**Requirement**:
Retype the entries below word for word, leaving none out.

------ Information given

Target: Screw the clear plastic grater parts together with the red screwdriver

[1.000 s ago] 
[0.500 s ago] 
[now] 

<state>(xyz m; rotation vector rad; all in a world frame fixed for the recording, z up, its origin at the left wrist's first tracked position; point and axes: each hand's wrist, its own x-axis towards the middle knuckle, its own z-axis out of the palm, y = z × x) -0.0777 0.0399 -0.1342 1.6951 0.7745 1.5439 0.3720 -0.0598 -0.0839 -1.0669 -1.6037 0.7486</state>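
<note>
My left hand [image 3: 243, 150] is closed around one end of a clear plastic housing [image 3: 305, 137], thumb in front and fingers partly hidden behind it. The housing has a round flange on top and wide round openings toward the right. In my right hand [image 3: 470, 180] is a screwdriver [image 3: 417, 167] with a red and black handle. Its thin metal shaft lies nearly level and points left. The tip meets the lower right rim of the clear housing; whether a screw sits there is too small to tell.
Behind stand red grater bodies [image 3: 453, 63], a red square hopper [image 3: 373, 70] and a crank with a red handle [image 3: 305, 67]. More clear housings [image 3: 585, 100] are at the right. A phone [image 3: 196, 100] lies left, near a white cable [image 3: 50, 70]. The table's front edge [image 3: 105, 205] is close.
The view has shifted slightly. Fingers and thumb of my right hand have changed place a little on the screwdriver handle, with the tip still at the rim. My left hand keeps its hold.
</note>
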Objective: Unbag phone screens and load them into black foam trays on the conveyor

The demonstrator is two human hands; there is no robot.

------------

**Answer box**:
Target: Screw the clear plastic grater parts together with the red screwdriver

[1.000 s ago] 
[0.500 s ago] 
[now] 

<state>(xyz m; rotation vector rad; all in a world frame fixed for the recording, z up, its origin at the left wrist's first tracked position; point and axes: each hand's wrist, its own x-axis towards the middle knuckle, its own z-axis out of the palm, y = z × x) -0.0777 0.0399 -0.1342 1.6951 0.7745 1.5439 0.3720 -0.0598 -0.0839 -1.0669 -1.6037 0.7486</state>
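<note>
My left hand [image 3: 243, 150] is closed around one end of a clear plastic housing [image 3: 305, 137], thumb in front and fingers partly hidden behind it. The housing has a round flange on top and wide round openings toward the right. In my right hand [image 3: 470, 180] is a screwdriver [image 3: 417, 167] with a red and black handle. Its thin metal shaft lies nearly level and points left. The tip meets the lower right rim of the clear housing; whether a screw sits there is too small to tell.
Behind stand red grater bodies [image 3: 453, 63], a red square hopper [image 3: 373, 70] and a crank with a red handle [image 3: 305, 67]. More clear housings [image 3: 585, 100] are at the right. A phone [image 3: 196, 100] lies left, near a white cable [image 3: 50, 70]. The table's front edge [image 3: 105, 205] is close.
The view has shifted slightly. Fingers and thumb of my right hand have changed place a little on the screwdriver handle, with the tip still at the rim. My left hand keeps its hold.
</note>
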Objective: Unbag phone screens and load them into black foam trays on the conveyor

The demonstrator is two human hands; there is no robot.

Nothing further is required for this exercise.